“Vande Mataram partitioned”

via Bala published on August 21, 2006

A HISTORICAL PERSPECTIVE AGAINST THE SINGING OF ‘VANDE MATARAM’


 


EXTRACTS FROM SHRI H.V.SESHADRI’S “THE TRAGIC STORY OF PARTITION”


 


 


“A most telling instance in point is the one relating to Vande Mataram.That celebrated song first appeared in the historical novel Ananda Math of Bankim Chandra Chatterjee. It was a hymn of love of motherland sublimated into an ecstatic devotion to the divine mother –Bharath.In that exalted vision was manifesting the trinity of Saraswathi(The goddess of knowledge and culture), Lakshmi (The Godess of beauty and wealth) and Durga(The Godess of Strength and Energy).


 


When Bengal was partitioned in 1905, Vande Mataram became the battle song of the entire Nation. Congress too, thereafter,adopted it as the National Anthem and it was Rabindranath Tagore who sang it for the first time in the Congress session. To the British imperialists the very utterance of that simple expression VANDE MATARAM became the proverbial red rag to the bull. The Lt.Governor of East Bengal had ordained that no one should utter that word; it was a ‘crime’. Thousands of young men had mocked that order and braved the British lathis and boots in the streets of Barisal by their thunderous roar of VANDE MATARAM.They had shed their blood and sanctified that word into a potent and holy ‘RASHTRA-MANTRA’. It soon became the joyful and inspiring chant playing on the lips of the literate as well as the illiterate, the rich and the poor, the urban and the rural, the old and the young-in fact of one and the-men, women and children. Hundreds of revolutionary heroes ascended the gallows with that final obeisance to the Mother. Gandhiji would often extol the grandeur of the song. At Comilla,in 1927,he said that the song held up before one’s mind the picture of the whole BHARAT-ONE AND INDIVISIBLE. These two simple words had,indeed,wrought miracle which even thousands of speeches and articles could not have acheived.It became the cry of the awakened and resurgent national soul.


 


It was at the Kakinada session of the Congress in 1923,That at the first blow was struck at this National Anthem. During those years, the reputed singer and patriot Vishnu Digambar Paluskar of Maharashtra used to fill the inaugural session of Congress with his deep and resonant music of Vande Mataram.However,when he came on the dais this time he was stopped by the President-Maulana Mohammed Ali.The Maulana exclaimed that singing of music was taboo in Islam and as such he would not permit it.The entire assembly was stunned;everyone,including the high-ups and stalwarts adorning the Dias, sat dumbstruck, unable to think out a reply to the President. Paluskar, however struck to his post. In a voice of righteous indignation he retorted to the Maulana,’The Indian National Congress is not the monopoly of any one particular sect nor is this place a mosque, where singing could be prohibited. You have therefore no authority to prevent me from singing Vande Mataram.Moreover,if singing in this place is against your particular religion, How is it you could tolerate music in your presidential procession?The Maulana of course had no answer to this challenging question,but left the dias while Paluskar went through the singing.


 


The Congress was now beset with a fresh anxiety.VANDE MATARAM was proving an ‘irritation’ in the path of ‘winning over Muslims’.Congress,as we know, had remained unruffled in the face of the mighty assault, and even banning of the VANDE MATARAM,by the British. It had, after passing through that fire, even adopted it as its National Anthem. But now in the face of Muslim opposition, it began to waver. In 1922,it had already adopted Mohammed Iqbal’s Sare jahan se accha, Hindusthan hamara  as the associate National Anthem just to satisfy the Muslims.


 


The real test for the Congress regarding Vande Mataram did not materialise till 1937-when elections to the Provincial Assemblies were held and the Congress was returned to power in seven Provinces.

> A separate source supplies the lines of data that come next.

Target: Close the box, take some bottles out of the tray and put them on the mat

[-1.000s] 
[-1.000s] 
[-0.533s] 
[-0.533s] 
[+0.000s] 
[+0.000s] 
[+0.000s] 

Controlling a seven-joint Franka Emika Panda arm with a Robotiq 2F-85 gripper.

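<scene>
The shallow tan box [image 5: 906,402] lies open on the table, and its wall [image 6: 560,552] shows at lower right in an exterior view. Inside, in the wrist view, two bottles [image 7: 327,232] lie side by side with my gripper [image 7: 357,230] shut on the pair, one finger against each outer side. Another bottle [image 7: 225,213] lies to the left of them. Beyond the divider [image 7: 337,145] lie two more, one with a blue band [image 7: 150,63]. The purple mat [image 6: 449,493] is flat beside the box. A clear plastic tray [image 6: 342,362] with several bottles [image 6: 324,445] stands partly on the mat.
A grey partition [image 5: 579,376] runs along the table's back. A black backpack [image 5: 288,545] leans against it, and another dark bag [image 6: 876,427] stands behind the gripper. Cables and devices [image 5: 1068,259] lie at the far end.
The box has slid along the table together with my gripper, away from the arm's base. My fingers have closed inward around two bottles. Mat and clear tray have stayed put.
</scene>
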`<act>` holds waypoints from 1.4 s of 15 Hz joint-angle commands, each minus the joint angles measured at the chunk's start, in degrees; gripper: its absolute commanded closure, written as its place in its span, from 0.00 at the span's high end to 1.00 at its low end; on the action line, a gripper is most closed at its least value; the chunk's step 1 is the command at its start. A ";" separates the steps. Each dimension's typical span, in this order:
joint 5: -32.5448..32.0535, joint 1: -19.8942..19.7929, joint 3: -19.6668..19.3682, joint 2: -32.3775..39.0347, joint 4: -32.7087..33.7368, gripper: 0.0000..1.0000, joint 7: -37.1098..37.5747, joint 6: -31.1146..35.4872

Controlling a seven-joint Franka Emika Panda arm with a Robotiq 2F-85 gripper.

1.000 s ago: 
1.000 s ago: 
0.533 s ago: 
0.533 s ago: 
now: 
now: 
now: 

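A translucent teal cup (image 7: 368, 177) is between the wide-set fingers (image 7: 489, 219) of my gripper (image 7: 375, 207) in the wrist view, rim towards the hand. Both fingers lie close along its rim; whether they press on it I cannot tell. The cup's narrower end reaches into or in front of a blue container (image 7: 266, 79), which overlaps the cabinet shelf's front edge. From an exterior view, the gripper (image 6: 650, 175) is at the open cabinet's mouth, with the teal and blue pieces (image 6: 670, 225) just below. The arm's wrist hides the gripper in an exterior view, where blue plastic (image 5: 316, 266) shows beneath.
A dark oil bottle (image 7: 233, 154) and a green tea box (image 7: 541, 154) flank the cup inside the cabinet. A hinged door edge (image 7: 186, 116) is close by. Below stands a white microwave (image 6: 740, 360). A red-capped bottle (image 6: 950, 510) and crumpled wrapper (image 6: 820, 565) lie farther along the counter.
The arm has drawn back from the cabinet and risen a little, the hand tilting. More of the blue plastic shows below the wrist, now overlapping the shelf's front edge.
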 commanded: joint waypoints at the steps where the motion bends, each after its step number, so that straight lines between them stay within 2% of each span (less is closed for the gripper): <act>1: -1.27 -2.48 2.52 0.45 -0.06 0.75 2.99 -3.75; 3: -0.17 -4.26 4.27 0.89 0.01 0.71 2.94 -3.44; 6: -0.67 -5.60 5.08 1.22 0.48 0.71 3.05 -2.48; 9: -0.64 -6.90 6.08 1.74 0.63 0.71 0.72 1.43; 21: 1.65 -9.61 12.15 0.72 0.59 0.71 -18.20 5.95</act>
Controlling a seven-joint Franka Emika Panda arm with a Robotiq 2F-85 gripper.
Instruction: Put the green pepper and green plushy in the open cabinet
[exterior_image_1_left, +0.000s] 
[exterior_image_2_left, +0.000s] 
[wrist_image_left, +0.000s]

The Congress Government,in line with past Congress tradition ,began commencing the Assembly proceedings with with Vande Mataram.The Muslim League, equally true to its tradition, declared a war against it. The League Members in the Assembly raised a storm of protest and staged walk-outs. The Congress Working Committee(CWC) was scheduled to meet in October 1937 at Calcutta. The Muslim League conducted its session earlier and denounced Congress-ruled States as ‘Hindu States’.And the most weighty testimony it adduced was the singing of the VANDE MATARAM in Assemblies !!


 


  The League condemned the Congress for ‘Vandemataram as the national anthen upon the country’ and termed it as ‘callous, positively anti-Islamic, Idolatrous in its inspiration and ideas and definitely Subversive of the growth of genuine nationalism in India’. The League further called upon ‘Muslim members of various legislatures and public bodies in the country not to associate themselves in any manner with this highly objectionable song’


 


When the CWC met a few days later, it was haunted by the spectre of the League’s opposition and formulated its policy on ‘Minority Rights’.If Hindu-Muslim unity-without which the British would not part with power-was to be acheived,the Muslims should not,at any cost ,be allowed to feel displeased. Their sentiments should never be injured,for what ever reason .Accordingly,the congress decided to  ‘CUT OUT’ those portions of VandeMataram ‘Which were likely to offend the Muslim susceptibilities  as indicated in the League’s resolution. Only the first two stanzas of the song depicting  the physical picture of the mother land were retained and the rest dropped’.Indeed,it was in those subsequent stanzas that the real essence of our nationalism and the spirit of the Freedom Struggle were enshrined .


 


  However,the Congres considered these stanzas as ‘Containing certain allusions and religious ideology which may not be in keeping with the ideology of other religious groups in India’. and upheld ‘The validity of objection raised by Muslim friends to certain parts of the song’. The Congress further gave its organizers ‘Freedom to sing any other song of an unobjectionable character in addition to,or in the place of Vande Mataram’


 


The last sentence clearly indicated that the Congress had even taken away the unique position of VANDE MATARAM as the National Anthem and ‘Placed it on par with other National songs”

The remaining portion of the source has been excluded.